The following physiological differences apply to children:1–3
Clinical assessment
Capillary refill times were studied in 32 children, aged 1–26 weeks, admitted to hospital with dehydration.4 The authors recommended a cut-off value of 2 seconds, below which minimal or no dehydration exists. A capillary refill time of 2–3 seconds suggests a 50–100 mL kg−1 water deficit; 3–4 seconds 100–120 mL kg−1, and over 4 seconds >150 mL kg−1. However, ambient temperature affects capillary return.5
In children less than 4 years old clinicians overestimate the degree of dehydration by 3.2%.6 Other studies have suggested that the sensitivity of clinical examination for diagnosing dehydration is 74, 33 and 70% for mild, moderate and severe dehydration respectively.7 See Tables 10.5.2 and 10.5.3 for clinical signs associated with dehydration and electrolyte imbalance.8

Hypernatraemia |
Cutaneous signs |
Warm, ‘doughy’ texture |
Possibly decreased skin-fold tenting in severe dehydration, thereby giving appearance of lower level of dehydration |
Neurological signs |
Hypertonia |
Hyperreflexia |
Lethargy common, but marked irritability |
when touched |
Hypokalaemia |
Weakness |
Ileus with abdominal distension |
Cardiac arrhythmias |
Source: Based on Burkhart, 1999.8
Plasma bicarbonate concentration may be the single most useful laboratory test; a level less than 17 mmol L−1 indicates moderate or severe dehydration. Addition of this to the clinical scale improves the sensitivity of diagnosing moderate and severe dehydration to 90 and 100% respectively. Plasma bicarbonate was a better predictor than plasma urea and creatinine.7
Haemorrhagic shock
Clinical signs are of value in assessing degree of haemorrhage.9 See Table 10.5.4. Hypotension is a preterminal sign.

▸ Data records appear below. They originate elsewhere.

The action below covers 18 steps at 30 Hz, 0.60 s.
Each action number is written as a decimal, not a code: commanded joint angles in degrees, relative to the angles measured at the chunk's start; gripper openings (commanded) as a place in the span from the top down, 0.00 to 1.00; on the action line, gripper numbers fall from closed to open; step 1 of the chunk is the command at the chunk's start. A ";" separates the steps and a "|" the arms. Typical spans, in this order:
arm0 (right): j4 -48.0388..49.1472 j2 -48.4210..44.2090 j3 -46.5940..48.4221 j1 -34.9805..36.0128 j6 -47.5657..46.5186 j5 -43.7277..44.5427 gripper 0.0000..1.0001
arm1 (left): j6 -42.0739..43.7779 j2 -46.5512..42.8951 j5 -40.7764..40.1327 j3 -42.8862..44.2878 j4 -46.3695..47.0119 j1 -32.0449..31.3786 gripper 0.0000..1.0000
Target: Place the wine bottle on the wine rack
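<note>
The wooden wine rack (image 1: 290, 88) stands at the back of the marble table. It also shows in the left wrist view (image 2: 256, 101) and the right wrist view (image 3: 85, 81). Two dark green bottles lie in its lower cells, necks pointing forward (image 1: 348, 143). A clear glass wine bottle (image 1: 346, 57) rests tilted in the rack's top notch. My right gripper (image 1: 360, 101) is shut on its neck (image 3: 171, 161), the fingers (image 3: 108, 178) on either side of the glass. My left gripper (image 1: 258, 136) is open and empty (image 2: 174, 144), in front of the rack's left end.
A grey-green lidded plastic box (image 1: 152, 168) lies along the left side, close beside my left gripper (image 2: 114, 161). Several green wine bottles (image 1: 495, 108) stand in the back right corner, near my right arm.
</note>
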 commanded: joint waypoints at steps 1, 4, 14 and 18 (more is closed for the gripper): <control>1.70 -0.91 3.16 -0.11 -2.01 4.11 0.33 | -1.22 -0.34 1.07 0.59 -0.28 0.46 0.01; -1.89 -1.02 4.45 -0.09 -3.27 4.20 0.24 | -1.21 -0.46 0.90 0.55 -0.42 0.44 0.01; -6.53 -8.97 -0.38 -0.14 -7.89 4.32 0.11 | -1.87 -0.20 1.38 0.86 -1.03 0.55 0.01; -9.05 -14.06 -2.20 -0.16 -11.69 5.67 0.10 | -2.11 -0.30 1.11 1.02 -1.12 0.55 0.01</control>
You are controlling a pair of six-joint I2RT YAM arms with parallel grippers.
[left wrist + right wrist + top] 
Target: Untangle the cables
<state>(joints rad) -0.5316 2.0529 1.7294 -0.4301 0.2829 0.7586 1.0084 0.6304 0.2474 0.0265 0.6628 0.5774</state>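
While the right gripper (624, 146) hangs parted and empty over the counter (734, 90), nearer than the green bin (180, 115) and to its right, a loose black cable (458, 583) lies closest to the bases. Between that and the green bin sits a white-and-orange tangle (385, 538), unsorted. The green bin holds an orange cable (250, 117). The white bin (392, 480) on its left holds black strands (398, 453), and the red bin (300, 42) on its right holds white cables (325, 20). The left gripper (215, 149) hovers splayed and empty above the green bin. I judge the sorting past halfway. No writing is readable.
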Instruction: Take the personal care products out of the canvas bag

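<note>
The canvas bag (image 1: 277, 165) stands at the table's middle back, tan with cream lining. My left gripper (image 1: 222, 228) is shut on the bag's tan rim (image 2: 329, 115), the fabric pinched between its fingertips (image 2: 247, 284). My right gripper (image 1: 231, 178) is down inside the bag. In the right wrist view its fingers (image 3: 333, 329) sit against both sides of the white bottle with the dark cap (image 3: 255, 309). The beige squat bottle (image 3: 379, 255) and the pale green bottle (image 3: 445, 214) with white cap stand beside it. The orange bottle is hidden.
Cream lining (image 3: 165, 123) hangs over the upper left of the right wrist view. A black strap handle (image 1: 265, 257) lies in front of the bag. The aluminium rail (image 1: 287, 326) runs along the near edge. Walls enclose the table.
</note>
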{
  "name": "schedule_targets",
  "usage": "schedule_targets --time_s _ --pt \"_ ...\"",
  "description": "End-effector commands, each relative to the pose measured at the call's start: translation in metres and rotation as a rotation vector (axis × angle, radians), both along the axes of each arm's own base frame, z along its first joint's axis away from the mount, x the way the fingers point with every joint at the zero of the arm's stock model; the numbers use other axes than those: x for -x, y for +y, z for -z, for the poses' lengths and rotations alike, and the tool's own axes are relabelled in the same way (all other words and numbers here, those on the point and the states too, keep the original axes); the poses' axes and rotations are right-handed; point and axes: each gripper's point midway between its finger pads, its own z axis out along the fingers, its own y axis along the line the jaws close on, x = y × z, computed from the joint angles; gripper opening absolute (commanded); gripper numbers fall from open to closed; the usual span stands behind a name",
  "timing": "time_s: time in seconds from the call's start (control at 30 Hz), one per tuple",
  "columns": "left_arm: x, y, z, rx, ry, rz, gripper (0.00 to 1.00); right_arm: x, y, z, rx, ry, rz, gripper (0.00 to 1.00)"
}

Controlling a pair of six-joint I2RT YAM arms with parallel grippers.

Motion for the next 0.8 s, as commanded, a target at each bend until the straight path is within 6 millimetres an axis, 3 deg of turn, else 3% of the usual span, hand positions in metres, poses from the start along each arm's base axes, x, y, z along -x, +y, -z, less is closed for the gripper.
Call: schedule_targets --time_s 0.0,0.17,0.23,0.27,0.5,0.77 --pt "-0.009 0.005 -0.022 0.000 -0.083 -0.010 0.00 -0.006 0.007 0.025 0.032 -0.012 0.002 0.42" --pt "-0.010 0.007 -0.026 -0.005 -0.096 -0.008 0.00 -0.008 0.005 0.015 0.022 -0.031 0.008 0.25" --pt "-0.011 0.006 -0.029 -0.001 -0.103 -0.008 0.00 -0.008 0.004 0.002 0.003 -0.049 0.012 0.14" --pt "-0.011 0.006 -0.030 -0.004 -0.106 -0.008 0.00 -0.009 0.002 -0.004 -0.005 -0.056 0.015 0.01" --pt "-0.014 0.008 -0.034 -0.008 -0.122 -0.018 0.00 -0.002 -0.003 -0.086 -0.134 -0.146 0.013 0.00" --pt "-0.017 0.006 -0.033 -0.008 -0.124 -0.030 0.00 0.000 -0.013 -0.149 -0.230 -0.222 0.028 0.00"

Class of haemorrhage | Blood volume lost (%) | Signs |
---|---|---|
I | <15 | Minimal, slight tachycardia |
II | 15–30 | Tachycardia, tachypnoea, diminished pulse pressure, systolic BP unchanged, prolonged capillary refill, minimal decrease in urine output, anxiety |
III | 30–40 | Tachycardia, tachypnoea, decreased BP, decreased urine output, mental status changes |
IV | >40 | Hypotension, anuria, loss of consciousness |
Source: Based on Morgan and O’Neill,1998.9
Investigations
Plasma osmolality can be calculated as well as measured in order to detect an osmolar gap.
Treatment
Replacement of circulating volume
Also called volume resuscitation, this is an urgent priority in any cause of hypovolaemic shock, e.g. haemorrhage, sepsis, burns, anaphylaxis and dehydration. It requires isotonic fluids (Table 10.5.5). Hypotonic fluids are inappropriate. Crystalloids are inexpensive and readily available. Colloids have a theoretical advantage of increasing the colloid oncotic pressure of plasma, thus helping to maintain fluid in the vascular space. However, in a capillary leak syndrome such as septic shock, the colloid may pass into the interstitial space. In practice, albumin in saline solution has been tested against 0.9% saline in adult intensive care patients. There was no difference in mortality or intensive care unit (ICU) stay between the two therapies. More saline was administered than albumin (ratio 1.38:1), suggesting that albumin may be superior in patients where excessive water administration may be harmful, e.g. pulmonary oedema, pulmonary hypertension and encephalopathy. There was a suggestion that albumin may be superior in sepsis but inferior in traumatic brain injury.10 A problem with saline is that it has no bicarbonate and relatively high chloride, so it can lead to hyperchloraemic acidosis. Hartmann’s and Ringer’s solutions are more physiological, containing buffer and calcium.10–12

An initial bolus or boluses of 20 mL kg−1 to treat shock may be part of this initial fluid deficit.
How much fluid?
Thus a bolus dose of 20 mL kg−1 is a logical bolus dose of fluid with which to begin resuscitation.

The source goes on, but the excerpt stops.